The Department of Neighborhoods provided a small grant, Kevin Kane donated the materials, did the design and lent an intern from his office to help with installation (as well as showing up some afternoons himself). He also made some tiles, like the one installed in the “window” of the wall. At the same time, to help across the street, the DAR agreed to fill out their corner too.
Since then they have been mostly maintained by the Cirque Apts. I still see people sitting in the benches and the graffitti, though annoying hasn’t been too bad, so I guess it worked out.
Nearby resident, ex urban planning student and hardly at all a power that be, or even a power that was.
One thing that I’ve always thought about the benches as I’ve walked by is, “man, they just don’t build stuff like that anymore” referring to both the sturdy stone construction, and just the whole idea of using a couple of benches and modest amount of space to create a public common area. So in that respect it’s encouraging to find out that it’s not so old.
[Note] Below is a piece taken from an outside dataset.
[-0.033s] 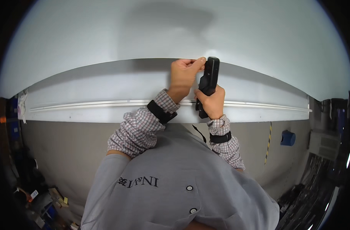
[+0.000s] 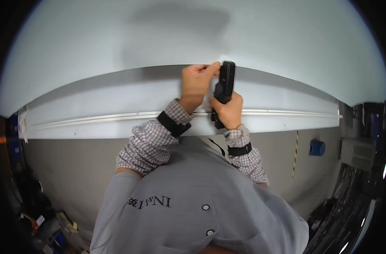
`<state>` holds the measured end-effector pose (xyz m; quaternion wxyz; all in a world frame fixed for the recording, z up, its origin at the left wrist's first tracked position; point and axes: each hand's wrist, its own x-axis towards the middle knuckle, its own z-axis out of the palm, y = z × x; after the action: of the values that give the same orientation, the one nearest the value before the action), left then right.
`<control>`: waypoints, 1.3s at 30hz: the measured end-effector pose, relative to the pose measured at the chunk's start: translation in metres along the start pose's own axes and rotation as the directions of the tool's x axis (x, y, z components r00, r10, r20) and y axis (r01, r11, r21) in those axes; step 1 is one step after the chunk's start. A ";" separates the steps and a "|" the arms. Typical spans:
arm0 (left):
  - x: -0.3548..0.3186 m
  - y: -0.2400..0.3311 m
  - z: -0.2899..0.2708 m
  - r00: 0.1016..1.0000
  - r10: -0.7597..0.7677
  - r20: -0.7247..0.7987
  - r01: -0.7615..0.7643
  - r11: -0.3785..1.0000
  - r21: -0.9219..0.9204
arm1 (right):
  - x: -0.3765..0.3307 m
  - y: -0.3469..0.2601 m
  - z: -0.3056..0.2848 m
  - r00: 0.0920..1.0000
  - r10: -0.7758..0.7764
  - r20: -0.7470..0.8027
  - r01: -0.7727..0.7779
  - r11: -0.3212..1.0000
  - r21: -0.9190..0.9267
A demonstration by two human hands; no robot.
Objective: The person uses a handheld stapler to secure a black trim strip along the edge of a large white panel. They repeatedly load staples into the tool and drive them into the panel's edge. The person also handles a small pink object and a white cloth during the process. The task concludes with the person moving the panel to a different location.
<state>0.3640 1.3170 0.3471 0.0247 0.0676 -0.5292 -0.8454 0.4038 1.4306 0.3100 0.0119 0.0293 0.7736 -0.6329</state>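
A large pale sheet (image 2: 282, 38) spans the far side, its near edge curving across above a white ledge. At that edge, the thumb and index finger of my left hand (image 2: 196, 81) are pinched together and appear to grip the sheet's border. Just to the right, my right hand (image 2: 229, 111) is wrapped round the lower part of a long black stapler-like hand tool (image 2: 225, 82). The tool's head points away from me and meets the sheet's edge beside my left fingertips. What lies under the head is hidden.
A thin metal rail (image 2: 282, 113) runs along the white ledge (image 2: 100, 132) beneath my hands. On the floor at right are a blue stool-like object (image 2: 317, 147) and yellow-black tape (image 2: 295, 154). Cluttered shelving stands at far left, dark stacked lengths at lower right.
Both hands and the black tool sit slightly further left in the picture, and the whole view has shifted a little. The holds look the same.
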 end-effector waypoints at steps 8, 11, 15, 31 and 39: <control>0.002 0.018 -0.039 0.999 0.026 -0.032 -0.024 0.999 0.042 | -0.007 -0.019 0.007 0.991 -0.011 0.134 -0.010 0.988 0.155; 0.005 0.040 -0.065 0.989 0.105 -0.104 -0.097 0.992 0.085 | -0.007 -0.018 0.016 0.983 -0.051 0.177 0.035 0.995 0.091; 0.006 0.062 -0.085 0.966 0.169 -0.195 -0.161 0.985 0.055 | -0.005 -0.024 0.026 0.959 -0.165 0.232 0.161 0.986 0.036; 0.011 0.037 -0.028 0.993 0.113 -0.029 -0.111 0.991 0.068 | -0.003 -0.048 0.029 0.983 -0.072 0.171 0.041 0.982 0.182; 0.007 0.038 -0.031 0.992 0.127 -0.015 -0.126 0.989 0.075 | -0.001 -0.048 0.033 0.987 -0.054 0.149 0.036 0.992 0.118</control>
<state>0.3599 1.2718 0.3669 0.0810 0.0433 -0.5632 -0.8212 0.4017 1.3884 0.3500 0.0548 -0.0358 0.7333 -0.6767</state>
I did quite a bit of digging online, but wasn’t able to find much more info. I really wanted to find a picture of the building to see what all the detailing looked like in it’s original use, but couldn’t come up with much.
I did find this page out of a packet called “Making Streets that Work” that describes the project in more detail.
And based on the info about the original building, I found this picture of the ground floor (pulled from this book preview ), but (as far as I can tell) you can’t see any of the ornamentation that ended up on our corner.
The building was at 715-19 Pine St. If you know where to find a picture of the rest of the building, send it or link to it and I’ll add it to this post.
To commenter Glenn, thanks for the info, and thanks for your hard work helping make the neighborhood more livable place, back while I was busy learning long division.
Now who’s got some old building pieces laying around to fix up this giant waste of space?